▸ DATASET RECORDS
• • •

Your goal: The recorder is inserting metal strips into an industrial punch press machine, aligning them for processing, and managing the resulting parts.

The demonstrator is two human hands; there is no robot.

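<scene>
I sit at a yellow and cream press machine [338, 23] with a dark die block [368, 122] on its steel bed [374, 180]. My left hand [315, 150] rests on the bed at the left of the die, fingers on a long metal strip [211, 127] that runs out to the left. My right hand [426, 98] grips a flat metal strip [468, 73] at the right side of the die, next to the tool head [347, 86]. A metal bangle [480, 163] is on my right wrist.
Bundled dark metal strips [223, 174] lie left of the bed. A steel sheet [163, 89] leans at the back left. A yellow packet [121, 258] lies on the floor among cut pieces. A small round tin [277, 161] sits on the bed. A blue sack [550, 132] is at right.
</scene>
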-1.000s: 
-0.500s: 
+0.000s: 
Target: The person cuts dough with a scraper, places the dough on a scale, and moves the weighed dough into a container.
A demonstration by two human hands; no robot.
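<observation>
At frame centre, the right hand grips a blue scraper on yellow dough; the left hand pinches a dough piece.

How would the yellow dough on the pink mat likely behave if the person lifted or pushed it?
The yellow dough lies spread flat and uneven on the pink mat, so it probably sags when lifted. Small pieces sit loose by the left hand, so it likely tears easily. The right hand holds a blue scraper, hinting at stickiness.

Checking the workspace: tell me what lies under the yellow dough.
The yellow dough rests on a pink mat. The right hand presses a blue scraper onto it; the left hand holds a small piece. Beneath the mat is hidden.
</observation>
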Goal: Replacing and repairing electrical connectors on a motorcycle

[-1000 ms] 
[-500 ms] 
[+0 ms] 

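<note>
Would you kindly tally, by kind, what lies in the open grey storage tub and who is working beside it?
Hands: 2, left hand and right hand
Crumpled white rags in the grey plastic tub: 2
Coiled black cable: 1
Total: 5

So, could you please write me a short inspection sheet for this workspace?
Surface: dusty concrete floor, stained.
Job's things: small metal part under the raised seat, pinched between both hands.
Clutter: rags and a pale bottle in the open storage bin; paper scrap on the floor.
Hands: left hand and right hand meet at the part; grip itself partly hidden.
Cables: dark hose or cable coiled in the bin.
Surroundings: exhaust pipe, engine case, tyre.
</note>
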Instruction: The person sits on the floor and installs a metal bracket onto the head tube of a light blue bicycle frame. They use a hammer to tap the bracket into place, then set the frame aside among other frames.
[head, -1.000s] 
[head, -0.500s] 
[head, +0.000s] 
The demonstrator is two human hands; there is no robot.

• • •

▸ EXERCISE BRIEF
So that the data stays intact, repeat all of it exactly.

▸ RESULT
Your goal: The recorder is inserting metal strips into an industrial punch press machine, aligning them for processing, and managing the resulting parts.

The demonstrator is two human hands; there is no robot.

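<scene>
I sit at a yellow and cream press machine [338, 23] with a dark die block [368, 122] on its steel bed [374, 180]. My left hand [315, 150] rests on the bed at the left of the die, fingers on a long metal strip [211, 127] that runs out to the left. My right hand [426, 98] grips a flat metal strip [468, 73] at the right side of the die, next to the tool head [347, 86]. A metal bangle [480, 163] is on my right wrist.
Bundled dark metal strips [223, 174] lie left of the bed. A steel sheet [163, 89] leans at the back left. A yellow packet [121, 258] lies on the floor among cut pieces. A small round tin [277, 161] sits on the bed. A blue sack [550, 132] is at right.
</scene>
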-1.000s: 
-0.500s: 
+0.000s: 
Target: The person cuts dough with a scraper, places the dough on a scale, and moves the weighed dough into a container.
A demonstration by two human hands; no robot.
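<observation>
At frame centre, the right hand grips a blue scraper on yellow dough; the left hand pinches a dough piece.

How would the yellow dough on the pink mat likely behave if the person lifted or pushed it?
The yellow dough lies spread flat and uneven on the pink mat, so it probably sags when lifted. Small pieces sit loose by the left hand, so it likely tears easily. The right hand holds a blue scraper, hinting at stickiness.

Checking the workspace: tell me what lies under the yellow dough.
The yellow dough rests on a pink mat. The right hand presses a blue scraper onto it; the left hand holds a small piece. Beneath the mat is hidden.
</observation>
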Goal: Replacing and repairing electrical connectors on a motorcycle

[-1000 ms] 
[-500 ms] 
[+0 ms] 

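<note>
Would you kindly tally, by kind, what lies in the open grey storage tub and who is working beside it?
Hands: 2, left hand and right hand
Crumpled white rags in the grey plastic tub: 2
Coiled black cable: 1
Total: 5

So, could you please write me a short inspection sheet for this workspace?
Surface: dusty concrete floor, stained.
Job's things: small metal part under the raised seat, pinched between both hands.
Clutter: rags and a pale bottle in the open storage bin; paper scrap on the floor.
Hands: left hand and right hand meet at the part; grip itself partly hidden.
Cables: dark hose or cable coiled in the bin.
Surroundings: exhaust pipe, engine case, tyre.
</note>
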Instruction: The person sits on the floor and installs a metal bracket onto the head tube of a light blue bicycle frame. They use a hammer to tap the bracket into place, then set the frame aside among other frames.
[head, -1.000s] 
[head, -0.500s] 
[head, +0.000s] 
The demonstrator is two human hands; there is no robot.

The answer has been given, and the exercise is complete.